И никогда раньше молодая женщина даже не задумывалась — зажигать или нет. Но сегодня дрогнула рука. А все из-за треклятого вурдалака или упыря, что с осени не дает покоя окрестным селам и хуторам. Как только наступит полнолуние, так и жди беды. Три семьи уже загрыз… Не жалея ни малого, ни старого. А в последний раз, в усадьбе Перепелиц, совсем взбесился — и такого натворил, что мужчины седели от увиденного. Даже башибузуки так не измывались над своими жертвами.

Целую неделю несколько отрядов под руководством лучших следопытов, способных рыбу в реке выследить, искали логово твари, но ничего из этого не вышло. Все тщетно. От двора Перепелиц до развилки еще след шел, а дальше — как черт унес. Нигде даже травинка не примята. Даже молебен не помог. Как и присланный Смелянским сотником характерник. Казак с табунком ребятишек походил вокруг хутора, посидел в разоренной хате, потом выкурил три трубки на развилке, где обрывался след упыря, и развел руками.

— Не справлюсь. Поздно. Если б позвали сразу, пока кровь еще не загустела, может и удалось бы ухватить ниточку, а так… извините, люди добрые. Не в моих силах помочь.

 Так что ничего другого не оставалось, только надеяться, что напасть сама исчезнет. Или… ждать следующих жертв и тогда уже не ловить гав.

Вот и задумалась Маричка, глядя на свечку. Не накличет ли беды, не привлечет ли огоньком в окошке беду в дом?

Чужих людей молодая женщина не очень боялась — не крепостная, казацкого рода, умела оружие в руках держать. Но упырь это совсем другое. От него ни пистолем, ни копьем не защитишься. Даже молитва не поможет.

Подумала еще немного и все-таки зажгла огонек.

— Пусть деется воля Божья, — перекрестилась на икону. — Что должно быть, так и будет. Но если кто-то должен замерзнуть из-за моих глупых страхов, то не бывать этому.

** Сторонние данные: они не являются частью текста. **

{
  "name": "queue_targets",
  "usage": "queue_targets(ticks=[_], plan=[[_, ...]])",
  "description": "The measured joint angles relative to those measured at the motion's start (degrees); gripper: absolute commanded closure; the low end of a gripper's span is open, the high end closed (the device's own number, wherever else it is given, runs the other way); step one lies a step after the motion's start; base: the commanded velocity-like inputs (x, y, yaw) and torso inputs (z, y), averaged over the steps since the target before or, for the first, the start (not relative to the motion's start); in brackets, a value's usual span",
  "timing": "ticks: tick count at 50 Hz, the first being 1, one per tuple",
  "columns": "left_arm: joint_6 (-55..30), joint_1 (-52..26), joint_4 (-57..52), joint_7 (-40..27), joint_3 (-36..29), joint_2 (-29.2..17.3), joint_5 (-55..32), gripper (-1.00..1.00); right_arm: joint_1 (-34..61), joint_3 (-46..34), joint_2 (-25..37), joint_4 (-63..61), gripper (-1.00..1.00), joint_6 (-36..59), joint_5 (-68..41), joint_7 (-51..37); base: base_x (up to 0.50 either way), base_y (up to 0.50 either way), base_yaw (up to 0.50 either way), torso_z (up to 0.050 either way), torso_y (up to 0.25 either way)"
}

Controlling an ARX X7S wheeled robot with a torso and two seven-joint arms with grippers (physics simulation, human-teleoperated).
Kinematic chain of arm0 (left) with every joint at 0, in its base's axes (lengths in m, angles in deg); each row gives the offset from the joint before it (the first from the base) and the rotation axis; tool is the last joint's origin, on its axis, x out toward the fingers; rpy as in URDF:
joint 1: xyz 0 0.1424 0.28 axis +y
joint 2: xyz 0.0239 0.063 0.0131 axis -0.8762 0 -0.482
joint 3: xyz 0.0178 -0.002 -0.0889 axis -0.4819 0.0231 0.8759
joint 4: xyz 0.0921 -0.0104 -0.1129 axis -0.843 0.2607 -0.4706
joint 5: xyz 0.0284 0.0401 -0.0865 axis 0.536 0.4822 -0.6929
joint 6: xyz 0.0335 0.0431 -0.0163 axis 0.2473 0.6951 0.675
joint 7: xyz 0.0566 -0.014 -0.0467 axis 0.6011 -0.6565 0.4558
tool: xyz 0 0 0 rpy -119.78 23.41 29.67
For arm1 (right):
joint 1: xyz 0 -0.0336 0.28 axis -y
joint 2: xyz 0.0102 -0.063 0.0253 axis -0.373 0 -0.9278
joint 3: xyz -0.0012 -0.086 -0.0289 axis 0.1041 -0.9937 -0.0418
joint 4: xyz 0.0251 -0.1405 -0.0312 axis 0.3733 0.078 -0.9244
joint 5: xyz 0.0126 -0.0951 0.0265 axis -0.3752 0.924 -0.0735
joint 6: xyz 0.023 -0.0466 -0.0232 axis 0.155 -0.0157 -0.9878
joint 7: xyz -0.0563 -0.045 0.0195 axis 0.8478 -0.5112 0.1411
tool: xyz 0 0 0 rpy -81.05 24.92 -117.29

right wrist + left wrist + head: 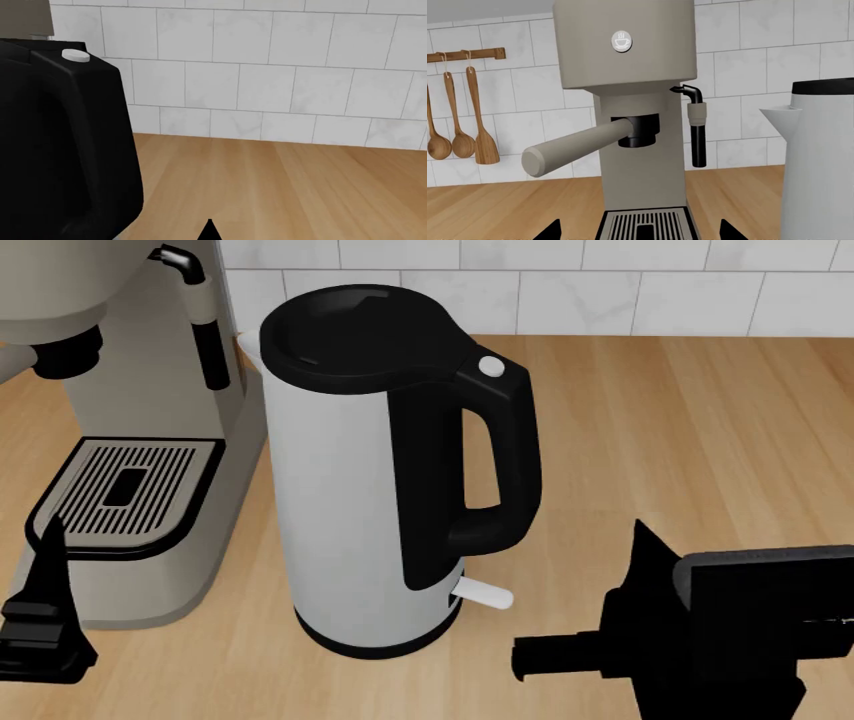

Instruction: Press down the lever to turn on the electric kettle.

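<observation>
Stands upright on the wooden tabletop (694,410): electric kettle (347,510), handle facing right, lever (483,594) jutting low on its right near side, just under the handle's foot. Crowds its left: espresso machine (147,490), drip tray (127,485) facing near. Hangs near right of the lever, apart from it: right gripper (561,660), fingers' state impossible to tell. Sits near left by the tray: left gripper (47,625), fingers parted. Lies bare right of the kettle: tabletop, back to a white tiled wall (280,75). Hang far left on the wall: wooden spoons (460,120).

No readable txt or nos.; only a steaming-cup icon on round badge (621,41), espresso machine (627,55) front.
</observation>
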Motion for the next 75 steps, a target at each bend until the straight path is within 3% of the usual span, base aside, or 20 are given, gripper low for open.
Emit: queue_targets(ticks=[27,75], plan=[[1.0,1.4,-0.8,-0.1,1.1,-0.6,-1.2,-1.00,-0.6,-6.0,-1.3,6.5,1.00,-2.8,-1.4,4.6,0.00,0.00,0.00,0.000,0.000],[1.8,1.1,-0.2,-1.0,1.4,-1.1,-2.1,-1.00,1.2,-6.7,-2.3,7.6,1.00,-0.8,-7.0,6.1,0.00,0.00,0.00,0.000,0.000]])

Постояла еще немного у окна, не столько выглядывая во двор, как любуясь узором, который мороз вырисовывал на стекле, а потом снова уселась возле кучи фасоли. Некоторое время молча шуршала сухой шелухой, а там и не заметила, как запела тихонечко:

— Ой, то не вечер, то не вечер…

Допела и всхлипнула. Крепись не крепись, а печаль, — стихавшая, приглушенная дневными заботами, — одинокими вечерами снова сжимала сердце. И так тяжело становилось, что слезы сами на глаза набегали. Заплакала бы и теперь, но из печали молодицу выхватил Бровко, что словно ошалевший прыгнул к двери, вздыбил холку и яростно зарычал, будто увидел перед собой волка или вепря.

— Тьфу на тебя, бешеный! Чего ты? Чужого услышал что ли?

Тем ни менее молодая женщина вскочила на ноги и быстро метнулась к двери, проверить засов. Нет, не забыла запереться. Андрей, еще до того, как в полк ушел, сделал такую ​​задвижку, что без разрешения хозяев, в дом можно войти только дверь в щепки изрубив, или вместе с косяком высадив. Надежно.

— Что такое?

Пес рычать перестал, но от порога не отходил. И в этой тишине молодица отчетливо услышала как заскрипел снег под тяжелыми шагами, а потом что-то темное и большое промелькнуло за окном…

— Кто там?!

Тишина в ответ. Только здоровенный Бровко неожиданно прижал уши и попятился от двери, пока не уткнулся в ноги хозяйке. То ли напоминая, что она не одна, то ли наоборот — сам искал поддержки и защиты человека.

— Кто там?! — повторила хрипло молодица и вскрикнула испуганно. — Матерь Божья!

Потому что казалось Маричке, что снаружи, сквозь оконное стекло посмотрел на нее недобрый, злой глаз. Даже пара — красных, как жар, свирепых буркал.

— Святой Боже, святой крепкий, святой пречистый, помилуй нас... — перекрестилась молодица. — Таки накликала беду! Упырь… — и потянулась к поставцу за пистолем.